By BOB TUROSZ
NORTH READING – Following up on long-expressed concerns about the safety, particularly in the winter, of the pedestrian sidewalk along the access road leading to the new high school, the Secondary Schools Building Committee last week authorized the expenditure of up to $44,000 to install guard rail with wood posts along the entire 1,200 foot length of the sidewalk, from the foot of the hill to the rear school entrance.
The price is based on cost estimates obtained by project manager Jeff Wetton of PMA Associates, who offered three options of guard rail with either steel or timber posts. The cost estimates ranged from $13,920 for 250 feet of guard rail on timber post to $34,581 for all 1,200 feet, Wetton said. The cost estimate for guard rail mounted on steel posts was roughly twice as expensive and the cost of installing a four-inch-high granite curb as an alternative was so ridiculously expensive as to be a non-starter.
Wetton said it would be necessary to add $10,000 to the $34,000 guard rail cost as an allowance for patching the asphalt sidewalks where holes will have to be dug to install the wood posts. This accounts for the $44,000 cost. The guard rail will be approximately 30 inches high.

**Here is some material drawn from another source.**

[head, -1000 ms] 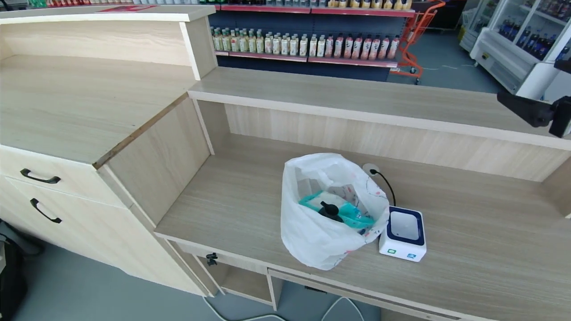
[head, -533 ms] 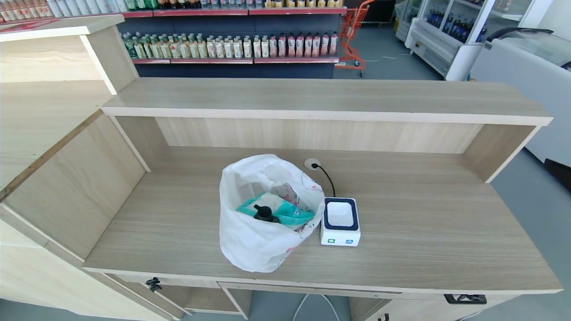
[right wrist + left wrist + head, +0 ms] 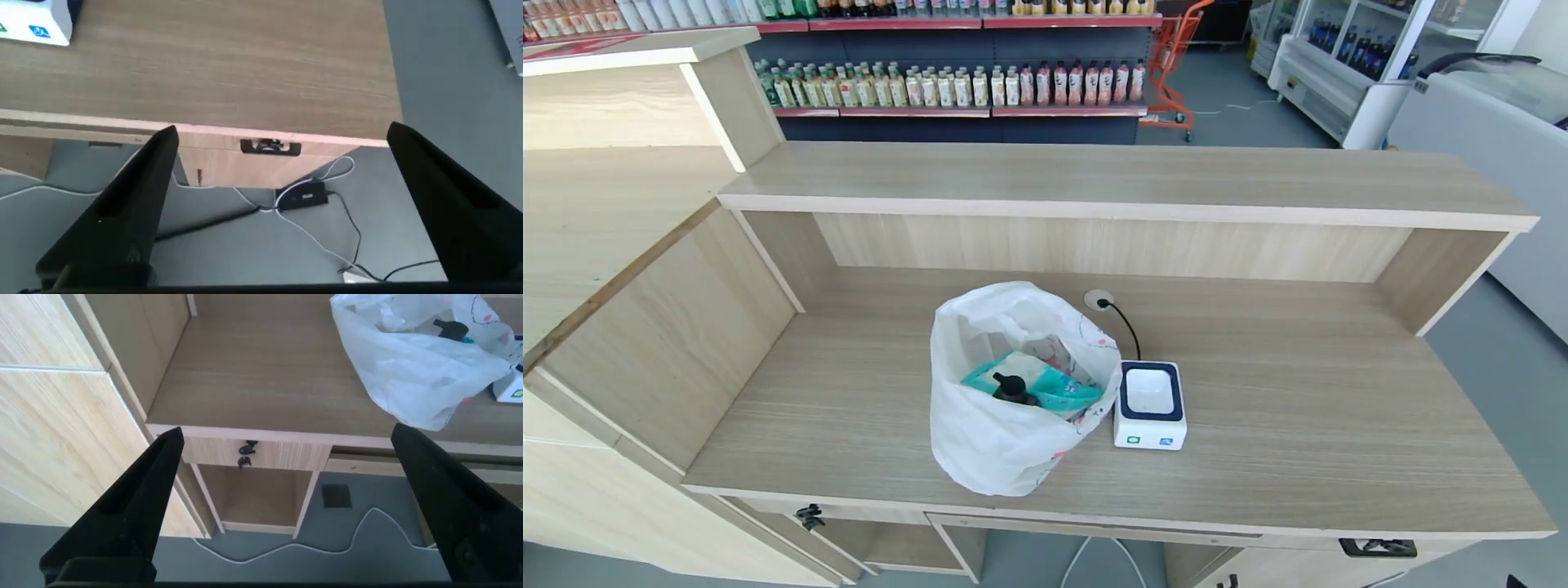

The SSBC approved the sum, hoping the town’s Department of Public Works can obtain a less expensive bid from the DPW’s regular guard rail contractor. A similar occurrence happened prior to the beginning of school, when the DPW saved the project thousands of dollars on the repaving of Sherman Road.
The vote to authorize the cost for the guard rail, which the SSBC hopes can be installed in three or four weeks before the beginning of winter, was 11 to 1. SSBC member Cliff Bowers voted in opposition.
On the related issue of winter snow removal, Town Administrator Michael Gilleberto and DPW Director Dick Carnevale said any issues would be worked out with the school department ahead of time.
Gilbane’s construction manager said there is some remaining demolition ongoing at the middle school prior to the installation of structural steel and backfilling the underground electrical work and excavating for underground plumbing. The structural steel and roof work is ongoing, he said, and the exterior waterproofing is also underway.
SSBC chairman Chuck Carucci asked about the lack of heat on the far end of Main Street, down by the gymnasium. Gilbane’s Jim Driscoll responded the area will eventually be heated but isn’t at this time because the heating unit for the area will be located on top of the middle school, which isn’t there yet. To deal with that, Gilbane is attempting to insulate that wall to fill in any voids and make it as weather proof as possible. He estimated it would be possible to maintain a 50 degree temperature there. Carucci asked for that to be put in writing. The school cafeteria, gymnasium and Main Street from the “bridge” area to the distance learning lab are heated, Gilbane representatives said.
It was acknowledged that the administration office area is uncomfortably cold. Driscoll said this is because the area is exposed to a “cold wall,” which they are in the process of trying to insulate. PMA manager Jeff Wetton said they’ve been working with school department buildings supervisor Wayne Hardacker and the HVAC contractor on updates and to make some adjustments.
Principal AJ Loprete said drafts from the hallway seemed to be “sucking the heat right out” of the administration area but keeping the door closed seems to be helping the situation.
SSBC member Sean Delaney asked PMA for a plan to put in place a month from now, when the temperature really drops.
The SSBC approved payment of invoices of $6,345 from UTS, the owner’s testing agent and Gilbane Construction for $2.2 million.
SSBC members, together with Gilbane, PMA and architect Dore & Whittier took a three-hour-long tour of the high school building to review the “punch list” of approximately 144 issues with the building that need to be addressed, corrected or repaired. Signs for the school’s facilities such as the gymnasium and media center are expected to be delivered in early December.
School Committee member Mel Webster said the three-hour tour was “extremely productive. I think a lot of questions were answered and issues that need to be fixed are going to be fixed.”
Architect Brad Dore said they spent three hours that day going through the punch list. “For the most part, I don’t think there’s too much disagreement. Some things are completed. All in all, I don’t think there’s a lot of disagreement.
“Our plan is to take that punch list and consolidate it into a master list, sit down with PMA and Gilbane and get a consensus” until the list is done.
Abutter Jim Nelson of 2 School Hill Lane asked about the status of the drainage swale built in the rear of the school’s parking lot. Wetton said there is some regrading necessary but that can’t happen until the construction fence around the perimeter has been removed.